Bug #1083818 reported by Adam Gandelman
10
This bug affects 1 person
Affects Status Importance Assigned to Milestone
Cinder
Fix Released
Undecided
Adam Gandelman
Folsom
Fix Released
Critical
Adam Gandelman
OpenStack Compute (nova)
Invalid
Undecided
Unassigned
Folsom
Fix Released
Critical
Adam Gandelman
cinder (Ubuntu)
Fix Released
Undecided
Unassigned
Quantal
Fix Released
Undecided
Unassigned
nova (Ubuntu)
Fix Released
Undecided
Unassigned
Quantal
Fix Released
Undecided
Unassigned

Bug Description

Using the RBD driver with nova-volume, volumes can be created and attached to instances okay.
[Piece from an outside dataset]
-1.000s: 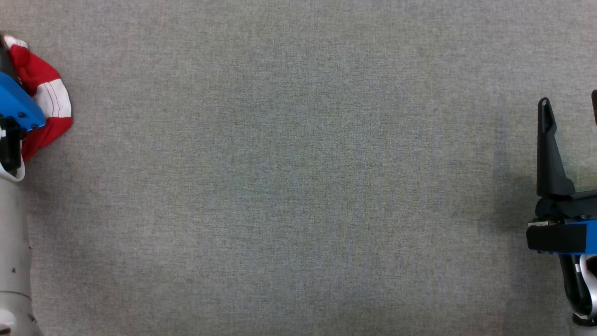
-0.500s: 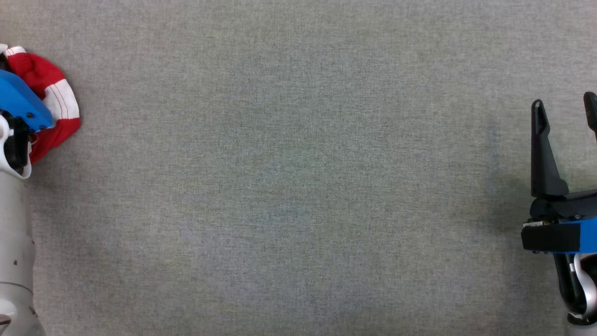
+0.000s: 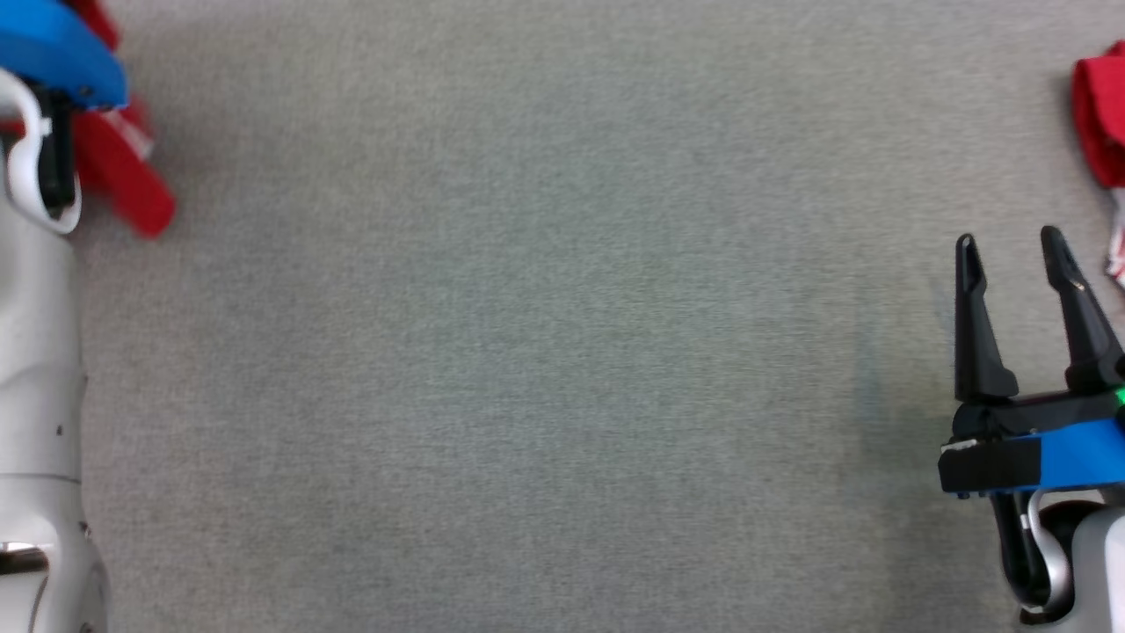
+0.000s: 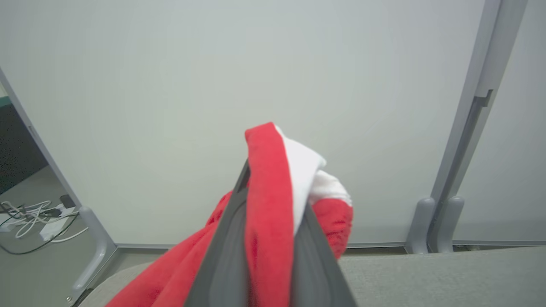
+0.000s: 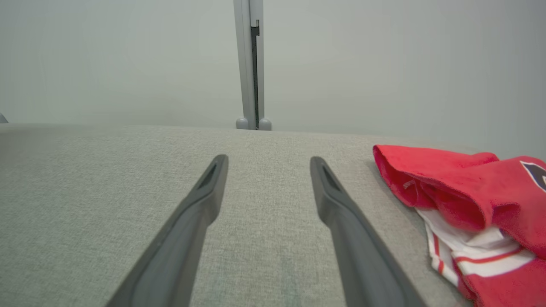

However, once they have been detached and deleted, an association between the instance the volume remains, causing issues for the EC2 API.

$ euca-run-instances -t m1.tiny ami-01
$ euca-create-volume -s 1 -z nova
$ euca-describe-instances
$ euca-attach-volume -i i-014 vol-0f -d /dev/vdc
$ euca-describe-volumes
$ euca-describe-instances
VolumeNotFound: Volume vol-0000000f could not be found.

The equivalent OSAPI commands can be used to trigger the same end-result (a broken euca-describe-instance). 'nova list' and 'nova show $server_id' work okay, but instances can no longer be queried using the EC2 API.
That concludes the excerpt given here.